Q: How many people on the East End within the new WLIW-FM’s broadcast range are also sustaining members of Connecticut-based WSHU-FM? I’m wondering if you see an opportunity here: Does it become sort of a battleground with WSHU for support? Because I think WSHU has been fairly transparent that they consider the East End of Long Island part of their coverage area.
Well, that is true — and coastal Connecticut is a part of our coverage area also.
Yeah, there’s no question we overlap, and, hopefully, there’s enough room for all of us. I was very mindful, when we were looking at the new program schedule, to look at all of the program schedules — to look at the WSHU program schedule, to look at the WNPR program schedule — and to see what programs do they carry, when do they carry them, and to create a program schedule for WLIW-FM that had some of the same programs, but not at the same time. So I’m not trying to go head to head and compete with them in that way.
Q: So when a listener tunes in to the new WLIW-FM on June 15, what will they notice that’s different?

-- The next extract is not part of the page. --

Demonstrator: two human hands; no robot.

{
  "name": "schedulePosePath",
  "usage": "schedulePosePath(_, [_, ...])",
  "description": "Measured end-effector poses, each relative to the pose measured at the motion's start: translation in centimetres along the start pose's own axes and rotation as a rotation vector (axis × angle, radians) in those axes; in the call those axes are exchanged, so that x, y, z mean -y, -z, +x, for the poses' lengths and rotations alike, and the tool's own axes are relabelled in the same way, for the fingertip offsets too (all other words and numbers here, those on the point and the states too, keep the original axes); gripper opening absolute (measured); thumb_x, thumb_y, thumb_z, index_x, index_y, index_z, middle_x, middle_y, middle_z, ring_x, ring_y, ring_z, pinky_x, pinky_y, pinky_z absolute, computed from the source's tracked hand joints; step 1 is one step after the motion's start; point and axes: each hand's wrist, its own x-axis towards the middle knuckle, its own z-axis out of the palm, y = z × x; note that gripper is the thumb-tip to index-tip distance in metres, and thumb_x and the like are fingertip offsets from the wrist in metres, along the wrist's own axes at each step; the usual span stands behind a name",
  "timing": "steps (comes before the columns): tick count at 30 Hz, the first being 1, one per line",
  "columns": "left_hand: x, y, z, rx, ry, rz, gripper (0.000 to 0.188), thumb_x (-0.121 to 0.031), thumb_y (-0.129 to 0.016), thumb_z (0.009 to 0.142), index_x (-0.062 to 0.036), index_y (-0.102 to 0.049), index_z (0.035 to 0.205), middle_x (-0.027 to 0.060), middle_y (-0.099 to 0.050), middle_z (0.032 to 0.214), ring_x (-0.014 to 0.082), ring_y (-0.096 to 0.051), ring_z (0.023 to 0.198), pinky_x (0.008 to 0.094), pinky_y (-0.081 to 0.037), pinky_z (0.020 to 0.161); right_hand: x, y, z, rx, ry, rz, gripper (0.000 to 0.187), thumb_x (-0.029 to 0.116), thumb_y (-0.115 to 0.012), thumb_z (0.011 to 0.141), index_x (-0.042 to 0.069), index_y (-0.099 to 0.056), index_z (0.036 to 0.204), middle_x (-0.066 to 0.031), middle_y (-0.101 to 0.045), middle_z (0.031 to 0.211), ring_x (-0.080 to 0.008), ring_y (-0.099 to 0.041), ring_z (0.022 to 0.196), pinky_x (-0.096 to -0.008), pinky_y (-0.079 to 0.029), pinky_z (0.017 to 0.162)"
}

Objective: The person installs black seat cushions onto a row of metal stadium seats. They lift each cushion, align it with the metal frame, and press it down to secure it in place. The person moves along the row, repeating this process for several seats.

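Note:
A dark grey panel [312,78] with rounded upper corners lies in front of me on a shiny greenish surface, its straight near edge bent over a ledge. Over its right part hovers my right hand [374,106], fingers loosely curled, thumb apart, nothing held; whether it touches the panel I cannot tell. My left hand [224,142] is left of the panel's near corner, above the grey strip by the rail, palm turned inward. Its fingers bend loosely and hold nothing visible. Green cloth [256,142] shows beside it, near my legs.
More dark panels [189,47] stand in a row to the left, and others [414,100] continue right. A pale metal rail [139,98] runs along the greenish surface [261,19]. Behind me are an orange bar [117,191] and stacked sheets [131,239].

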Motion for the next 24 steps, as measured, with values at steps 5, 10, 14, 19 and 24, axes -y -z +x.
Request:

Well, I’ll say first: What they’ll notice is that the local hosts and programs that they love are still there. And then they’ll notice that the local host will be talking about the new program schedule and the excitement of the new program schedule, and the enhancements to their listening experience. … They’re getting more local news and public affairs. …
And the other thing is, we are building brand new studios. I don’t know if you’re aware of that, but right next to the movie theater [on Hill Street], despite the pandemic, we were given permission, because we are a news organization, essential, to continue the construction on our new studios, in safe ways, of course. …
So it’s going to be one big studio, with room, actually, for a small performance space, and then a smaller space, and that studio can hold two hosts and three guests. And then the other studio right next to it we’ll have two studios that we can operate the same time. The other studio is big enough for one host and two guests. And we’ll have a narration studio. We have what they call the rack room, which is where all the equipment is, and we’ll also have a little sitting area for guests for when they come in.
… So, to have a studio that’s on the air live, but also have the ability to be taping another show, or a guest, at the same time, and also to be doing narration. It really allows us to exponentially do so much more than what the station has been able to do now.
… In the new studios, there are going to be cameras in there. Now, they’re not always going to be on, but we have the ability to take things, not just for live streaming on radio, but also potentially for television.
… So I felt strongly that if we’re going to be multi-platform — we’re in a multi-platform
world — everything that we do, we have to be able to utilize all of the various platforms. … So putting cameras in our new studios makes a lot of sense from that perspective.
… I think that we just wanted to position ourselves technologically to be able to do as much as possible in the future.